Mir et al. described an induction CYP3A4 interaction when fenofibrate was added in a cancer metastatic breast patient who was being treated with everolimus 10mg/daily plus exemestane 25mg/daily18. Everolimus trough plasma concentration was 10.1 ng/ml before introduction of fenofibrate. Two weeks later, everolimus trough concentration had dropped to 4.2 ng/ml. Hence, fenofibrate was withdrawn. Two weeks later, everolimus trough concentration rose to 11.5 ng/mL.
To our knowledge, this is the first case report in the literature with two major interactions which can affect everolimus metabolism through strong induction of CYP3A4. Eerolimus dosing was optimized to achieve optimal Css by using TDM. Carbamazepine and phenytoin are major CYP3A4 inducers and one month after starting treatment, Css everolimus detected was 3.7ng/ml.
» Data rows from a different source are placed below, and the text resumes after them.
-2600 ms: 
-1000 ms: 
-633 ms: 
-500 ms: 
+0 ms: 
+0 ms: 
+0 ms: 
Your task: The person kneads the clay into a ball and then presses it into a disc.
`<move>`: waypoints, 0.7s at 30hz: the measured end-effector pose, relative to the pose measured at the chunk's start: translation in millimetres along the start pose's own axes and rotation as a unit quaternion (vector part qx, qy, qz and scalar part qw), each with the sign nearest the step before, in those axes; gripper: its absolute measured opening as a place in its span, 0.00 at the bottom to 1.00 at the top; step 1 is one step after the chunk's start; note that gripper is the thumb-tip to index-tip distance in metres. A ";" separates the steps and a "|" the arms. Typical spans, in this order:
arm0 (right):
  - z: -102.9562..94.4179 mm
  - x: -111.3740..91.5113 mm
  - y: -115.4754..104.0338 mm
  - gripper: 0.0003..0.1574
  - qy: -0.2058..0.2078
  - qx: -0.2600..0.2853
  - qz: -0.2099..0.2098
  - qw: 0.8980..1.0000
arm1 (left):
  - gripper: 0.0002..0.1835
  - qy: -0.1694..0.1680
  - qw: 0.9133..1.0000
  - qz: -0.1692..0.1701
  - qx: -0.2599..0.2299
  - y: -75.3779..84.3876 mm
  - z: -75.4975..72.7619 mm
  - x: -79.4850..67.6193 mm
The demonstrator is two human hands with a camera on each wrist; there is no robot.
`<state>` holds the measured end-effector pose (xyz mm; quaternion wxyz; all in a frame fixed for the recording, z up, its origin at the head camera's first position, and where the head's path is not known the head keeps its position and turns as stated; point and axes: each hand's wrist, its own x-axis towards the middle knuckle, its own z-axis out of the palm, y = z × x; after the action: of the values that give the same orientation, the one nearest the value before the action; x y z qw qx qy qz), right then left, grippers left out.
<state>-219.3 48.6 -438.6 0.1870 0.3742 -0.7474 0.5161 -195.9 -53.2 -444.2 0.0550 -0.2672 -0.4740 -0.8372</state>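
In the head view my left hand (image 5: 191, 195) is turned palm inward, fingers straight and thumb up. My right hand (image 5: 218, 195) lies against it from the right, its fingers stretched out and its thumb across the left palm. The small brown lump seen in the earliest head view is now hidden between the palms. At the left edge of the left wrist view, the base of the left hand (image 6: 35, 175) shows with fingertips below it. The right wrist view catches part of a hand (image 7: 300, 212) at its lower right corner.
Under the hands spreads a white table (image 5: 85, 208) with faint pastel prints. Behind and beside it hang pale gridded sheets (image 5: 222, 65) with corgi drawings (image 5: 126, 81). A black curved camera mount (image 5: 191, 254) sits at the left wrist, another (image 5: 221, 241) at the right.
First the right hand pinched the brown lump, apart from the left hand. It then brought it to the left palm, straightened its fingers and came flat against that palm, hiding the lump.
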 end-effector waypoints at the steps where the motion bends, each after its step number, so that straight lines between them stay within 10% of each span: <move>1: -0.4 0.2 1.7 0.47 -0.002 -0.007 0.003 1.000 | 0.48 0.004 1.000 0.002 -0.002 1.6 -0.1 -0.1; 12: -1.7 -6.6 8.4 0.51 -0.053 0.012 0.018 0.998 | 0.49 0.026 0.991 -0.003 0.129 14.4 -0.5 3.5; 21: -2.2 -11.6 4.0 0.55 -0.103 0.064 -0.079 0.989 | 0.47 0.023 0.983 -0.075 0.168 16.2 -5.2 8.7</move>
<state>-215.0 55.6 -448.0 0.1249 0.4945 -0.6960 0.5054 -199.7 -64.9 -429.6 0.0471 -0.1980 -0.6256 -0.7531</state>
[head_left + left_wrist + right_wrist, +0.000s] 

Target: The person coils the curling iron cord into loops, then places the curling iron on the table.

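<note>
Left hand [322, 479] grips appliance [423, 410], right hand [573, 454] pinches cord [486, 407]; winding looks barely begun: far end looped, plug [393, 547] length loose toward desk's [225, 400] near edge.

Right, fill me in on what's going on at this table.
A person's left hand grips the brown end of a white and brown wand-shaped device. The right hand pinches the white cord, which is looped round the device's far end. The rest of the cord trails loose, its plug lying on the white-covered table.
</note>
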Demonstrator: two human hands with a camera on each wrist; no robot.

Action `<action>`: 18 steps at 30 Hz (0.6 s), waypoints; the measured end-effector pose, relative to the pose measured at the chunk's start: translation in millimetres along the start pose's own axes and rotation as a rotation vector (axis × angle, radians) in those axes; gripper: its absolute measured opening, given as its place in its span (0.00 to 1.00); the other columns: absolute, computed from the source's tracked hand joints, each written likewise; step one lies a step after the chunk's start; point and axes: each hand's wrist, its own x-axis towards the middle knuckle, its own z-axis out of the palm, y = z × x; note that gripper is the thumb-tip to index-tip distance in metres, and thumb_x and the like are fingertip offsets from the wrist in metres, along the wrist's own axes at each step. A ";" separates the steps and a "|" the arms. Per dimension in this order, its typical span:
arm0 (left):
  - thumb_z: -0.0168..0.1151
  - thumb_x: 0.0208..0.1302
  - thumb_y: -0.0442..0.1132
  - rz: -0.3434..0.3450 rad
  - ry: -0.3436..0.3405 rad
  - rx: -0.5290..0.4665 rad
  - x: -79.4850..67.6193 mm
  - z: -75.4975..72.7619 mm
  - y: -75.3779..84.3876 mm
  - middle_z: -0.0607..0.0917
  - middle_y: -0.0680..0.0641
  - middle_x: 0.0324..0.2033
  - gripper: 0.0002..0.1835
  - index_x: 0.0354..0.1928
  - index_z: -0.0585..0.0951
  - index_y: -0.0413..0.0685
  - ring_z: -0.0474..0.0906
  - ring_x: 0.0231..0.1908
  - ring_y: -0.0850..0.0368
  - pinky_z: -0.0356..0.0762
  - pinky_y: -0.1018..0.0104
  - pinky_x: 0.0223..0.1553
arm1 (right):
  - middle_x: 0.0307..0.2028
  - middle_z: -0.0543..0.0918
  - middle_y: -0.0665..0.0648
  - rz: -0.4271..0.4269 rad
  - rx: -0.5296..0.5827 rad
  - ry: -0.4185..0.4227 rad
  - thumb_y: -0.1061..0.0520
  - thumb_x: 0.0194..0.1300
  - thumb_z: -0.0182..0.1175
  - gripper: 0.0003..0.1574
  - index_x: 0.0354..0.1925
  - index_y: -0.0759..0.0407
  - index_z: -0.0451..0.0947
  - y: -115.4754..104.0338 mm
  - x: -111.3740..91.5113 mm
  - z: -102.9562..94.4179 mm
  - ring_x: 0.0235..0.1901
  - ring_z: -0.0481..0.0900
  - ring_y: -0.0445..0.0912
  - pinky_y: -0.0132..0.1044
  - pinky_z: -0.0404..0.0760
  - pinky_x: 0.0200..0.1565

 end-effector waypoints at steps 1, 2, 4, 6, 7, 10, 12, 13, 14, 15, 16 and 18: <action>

To achieve optimal Css (10ng/ml) progressive dosage increase from 10mg daily to 15mg daily of everolimus was suggested, and total daily dose was divided into two doses separated 12 hours, 10mg-5mg, in fasting conditions. Pharmacokinetic optimization of everolimus dosing in oncology has been studied, by Verheijen et al., in a crossover trial in 10 patients, that compared everolimus 10 mg once daily with 5 mg twice daily19. Twice daily dosage regimen showed a significantly decrease in Cmax from 61.5ng/ml to 40.3ng/ml (p=0.013), and significantly increase in Css from 9.6ng/ml to 13.7ng/ml (p=0.018), without differences in AUC between them (435ng*h/ml vs 436 ng*h/ml) (p=0.952).
Our patient finally achieved anoptimal Css two months later, after two dose adjustments to increase everolimus dosage to 10mg every 12 hours.